* _DATASET CONTENT_
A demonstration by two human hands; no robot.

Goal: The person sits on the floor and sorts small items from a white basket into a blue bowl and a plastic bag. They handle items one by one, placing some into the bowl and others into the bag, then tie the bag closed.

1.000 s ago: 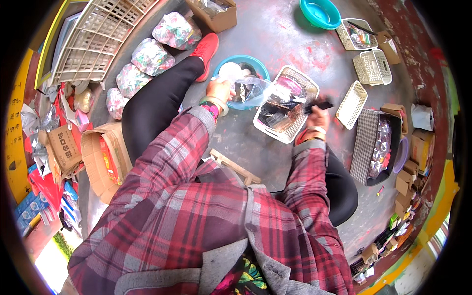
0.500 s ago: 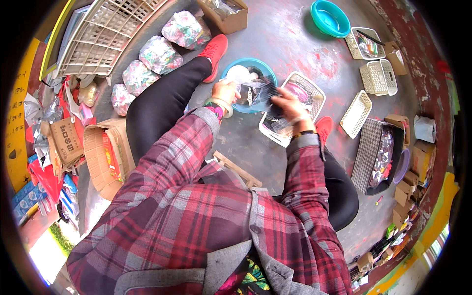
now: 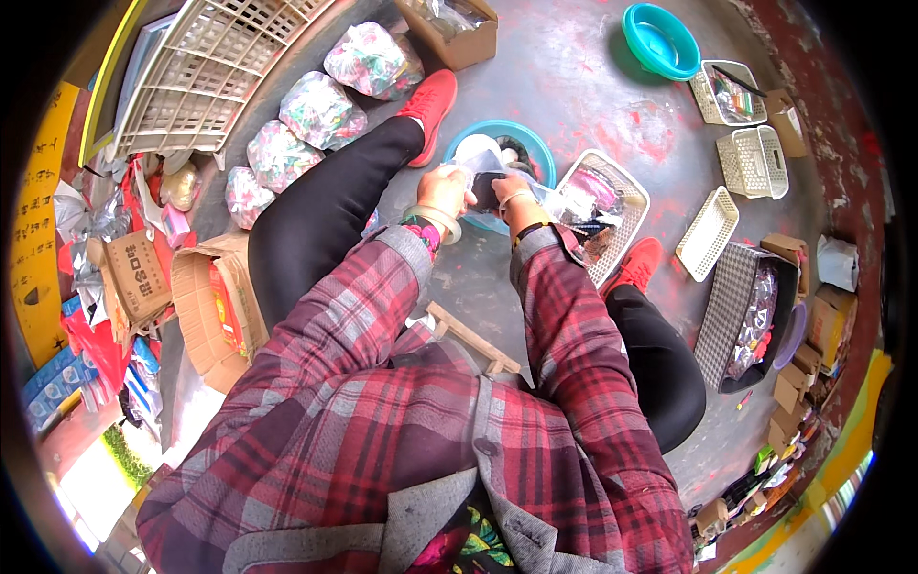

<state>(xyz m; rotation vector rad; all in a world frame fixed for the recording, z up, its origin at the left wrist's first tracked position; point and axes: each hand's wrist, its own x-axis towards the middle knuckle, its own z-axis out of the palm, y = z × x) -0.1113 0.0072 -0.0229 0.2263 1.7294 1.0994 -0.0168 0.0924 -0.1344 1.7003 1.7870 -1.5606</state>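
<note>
My left hand (image 3: 444, 193) is closed on the edge of a clear plastic bag (image 3: 486, 160), above the teal basin (image 3: 548, 158) between my feet. Close beside it, my right hand (image 3: 513, 188) has curled fingers at the bag's opening. A black item (image 3: 485, 194) shows between the two hands; its kind is hard to make out, and my right fingers cover part of it. Inside the basin lie a round white thing and dark pieces. To the right stands a white plastic basket (image 3: 638, 212) with pink and dark packaged items.
Several stuffed clear bags (image 3: 314, 107) line the floor at left, near an open cardboard box (image 3: 212, 330). Teal basins (image 3: 660, 40) and white baskets (image 3: 709, 232) stand at right, beside a checkered box (image 3: 729, 308). A wooden stool edge (image 3: 470, 338) shows below my hands.
My right hand has moved left from over the white basket to the bag, bringing the black item with it. The left hand stays at the bag, and the view has shifted slightly.
</note>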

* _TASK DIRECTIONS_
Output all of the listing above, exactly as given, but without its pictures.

* _EXPECTED ANSWER_
A demonstration by two human hands; no robot.

Goal: The person sits on the floor and sorts small items from a white basket into a blue bowl and a plastic bag. They handle items one by one, placing some into the bowl and others into the bag, then tie the bag closed.

1.000 s ago: 
0.500 s ago: 
now: 

<state>(xyz m; rotation vector rad; all in a world frame fixed for the recording, z up, its origin at the left wrist's first tracked position; point and axes: each hand's wrist, its own x-axis towards the middle knuckle, its own z-axis out of the palm, y = z × x) -0.1113 0.0072 -0.0229 0.2263 1.7294 1.0994 -0.0168 0.0924 -0.1344 1.7003 1.7870 -1.5606</state>
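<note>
My left hand (image 3: 444, 193) is closed on the edge of a clear plastic bag (image 3: 486, 160), above the teal basin (image 3: 548, 158) between my feet. Close beside it, my right hand (image 3: 513, 188) has curled fingers at the bag's opening. A black item (image 3: 485, 194) shows between the two hands; its kind is hard to make out, and my right fingers cover part of it. Inside the basin lie a round white thing and dark pieces. To the right stands a white plastic basket (image 3: 638, 212) with pink and dark packaged items.
Several stuffed clear bags (image 3: 314, 107) line the floor at left, near an open cardboard box (image 3: 212, 330). Teal basins (image 3: 660, 40) and white baskets (image 3: 709, 232) stand at right, beside a checkered box (image 3: 729, 308). A wooden stool edge (image 3: 470, 338) shows below my hands.
My right hand has moved left from over the white basket to the bag, bringing the black item with it. The left hand stays at the bag, and the view has shifted slightly.
</note>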

The exercise is finished and nothing remains.